> _ACTIVITY_
Lines below that hold the word "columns" must be copied in full.

> _MATERIAL PROVIDED_
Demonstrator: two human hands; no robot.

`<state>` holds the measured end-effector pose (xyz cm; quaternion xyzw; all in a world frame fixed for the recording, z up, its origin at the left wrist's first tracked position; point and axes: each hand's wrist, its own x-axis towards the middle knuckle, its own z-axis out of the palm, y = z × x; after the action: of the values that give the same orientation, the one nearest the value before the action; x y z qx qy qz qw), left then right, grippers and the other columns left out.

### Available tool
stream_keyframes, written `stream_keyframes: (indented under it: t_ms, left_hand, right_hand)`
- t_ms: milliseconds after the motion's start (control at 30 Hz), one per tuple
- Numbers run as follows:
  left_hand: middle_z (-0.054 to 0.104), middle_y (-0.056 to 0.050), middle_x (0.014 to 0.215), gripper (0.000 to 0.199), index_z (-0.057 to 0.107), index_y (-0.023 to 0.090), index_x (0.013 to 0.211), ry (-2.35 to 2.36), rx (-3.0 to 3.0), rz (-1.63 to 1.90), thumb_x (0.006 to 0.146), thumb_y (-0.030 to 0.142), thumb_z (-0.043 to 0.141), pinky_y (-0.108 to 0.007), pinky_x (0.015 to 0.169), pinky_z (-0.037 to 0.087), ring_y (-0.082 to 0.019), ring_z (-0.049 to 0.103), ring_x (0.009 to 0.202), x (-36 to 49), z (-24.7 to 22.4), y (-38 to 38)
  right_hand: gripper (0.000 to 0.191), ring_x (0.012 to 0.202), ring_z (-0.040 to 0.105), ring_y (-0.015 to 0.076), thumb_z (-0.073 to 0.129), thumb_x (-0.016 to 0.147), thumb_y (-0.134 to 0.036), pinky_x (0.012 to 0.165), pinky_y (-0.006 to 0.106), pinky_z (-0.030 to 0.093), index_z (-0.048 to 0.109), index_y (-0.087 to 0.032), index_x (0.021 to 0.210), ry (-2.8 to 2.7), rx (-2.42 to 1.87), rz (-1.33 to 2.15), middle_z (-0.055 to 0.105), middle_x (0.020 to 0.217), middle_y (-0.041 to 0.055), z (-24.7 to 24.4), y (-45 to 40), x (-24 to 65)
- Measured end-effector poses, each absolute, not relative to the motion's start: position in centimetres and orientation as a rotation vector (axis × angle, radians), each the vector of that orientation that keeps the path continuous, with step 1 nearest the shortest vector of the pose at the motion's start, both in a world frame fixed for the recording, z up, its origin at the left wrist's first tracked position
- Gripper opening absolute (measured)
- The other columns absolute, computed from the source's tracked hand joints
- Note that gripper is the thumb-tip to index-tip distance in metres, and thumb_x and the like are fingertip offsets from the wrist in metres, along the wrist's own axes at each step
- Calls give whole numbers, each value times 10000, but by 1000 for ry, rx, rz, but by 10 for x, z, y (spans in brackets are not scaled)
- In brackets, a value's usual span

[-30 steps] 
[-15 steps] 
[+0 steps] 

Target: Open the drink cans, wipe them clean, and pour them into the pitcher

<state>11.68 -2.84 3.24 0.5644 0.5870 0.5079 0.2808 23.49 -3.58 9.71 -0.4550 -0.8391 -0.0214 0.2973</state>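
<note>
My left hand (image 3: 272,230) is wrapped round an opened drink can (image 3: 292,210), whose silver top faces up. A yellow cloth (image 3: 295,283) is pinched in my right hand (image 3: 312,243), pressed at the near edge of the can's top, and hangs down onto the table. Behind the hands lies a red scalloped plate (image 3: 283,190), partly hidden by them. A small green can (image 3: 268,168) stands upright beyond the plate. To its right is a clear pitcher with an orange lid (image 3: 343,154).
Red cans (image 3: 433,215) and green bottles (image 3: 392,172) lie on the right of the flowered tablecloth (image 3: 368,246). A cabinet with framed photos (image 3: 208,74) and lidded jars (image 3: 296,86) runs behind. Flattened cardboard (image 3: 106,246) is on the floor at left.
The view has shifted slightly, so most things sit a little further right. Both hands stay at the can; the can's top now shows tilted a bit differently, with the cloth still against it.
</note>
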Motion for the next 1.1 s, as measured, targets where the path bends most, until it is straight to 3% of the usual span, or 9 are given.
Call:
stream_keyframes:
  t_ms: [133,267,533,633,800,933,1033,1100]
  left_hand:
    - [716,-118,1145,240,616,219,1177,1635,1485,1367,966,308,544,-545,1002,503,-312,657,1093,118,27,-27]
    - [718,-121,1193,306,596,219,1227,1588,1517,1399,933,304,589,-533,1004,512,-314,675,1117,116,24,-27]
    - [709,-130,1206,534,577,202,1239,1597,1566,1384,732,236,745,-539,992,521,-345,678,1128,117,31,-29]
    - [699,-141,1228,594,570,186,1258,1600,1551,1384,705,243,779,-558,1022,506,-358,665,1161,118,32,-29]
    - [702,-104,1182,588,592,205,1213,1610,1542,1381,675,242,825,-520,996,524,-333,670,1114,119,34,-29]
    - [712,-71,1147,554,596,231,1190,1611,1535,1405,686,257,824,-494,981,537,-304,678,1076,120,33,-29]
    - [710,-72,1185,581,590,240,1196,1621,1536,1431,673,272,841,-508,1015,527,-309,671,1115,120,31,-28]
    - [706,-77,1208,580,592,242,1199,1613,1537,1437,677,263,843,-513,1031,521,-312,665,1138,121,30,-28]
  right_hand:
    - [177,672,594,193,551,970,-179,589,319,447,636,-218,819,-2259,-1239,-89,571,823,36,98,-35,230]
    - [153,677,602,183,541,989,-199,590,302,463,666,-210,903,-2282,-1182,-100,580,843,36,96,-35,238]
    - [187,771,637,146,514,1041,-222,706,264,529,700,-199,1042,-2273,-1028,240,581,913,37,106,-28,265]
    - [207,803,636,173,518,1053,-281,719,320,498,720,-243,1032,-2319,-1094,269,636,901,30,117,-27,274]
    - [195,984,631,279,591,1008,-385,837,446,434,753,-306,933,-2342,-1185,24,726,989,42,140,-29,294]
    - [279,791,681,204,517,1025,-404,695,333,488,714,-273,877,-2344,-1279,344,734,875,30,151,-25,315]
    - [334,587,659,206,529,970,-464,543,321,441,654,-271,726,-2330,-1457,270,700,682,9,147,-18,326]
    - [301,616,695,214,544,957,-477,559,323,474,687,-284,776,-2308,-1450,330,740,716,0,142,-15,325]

> _REPLY_
`<state>` holds the measured end-effector pose (xyz cm; quaternion xyzw; all in a world frame fixed for the recording, z up, its origin at the left wrist's first tracked position; point and axes: each hand's wrist, its own x-axis towards the middle knuckle, its own z-axis out of the palm, y = z × x; after the action: of the values that give the same orientation, the one nearest the value before the action; x y z qx qy qz qw), left then right, grippers and the other columns left out.
- The other columns absolute, computed from the source's tracked hand joints

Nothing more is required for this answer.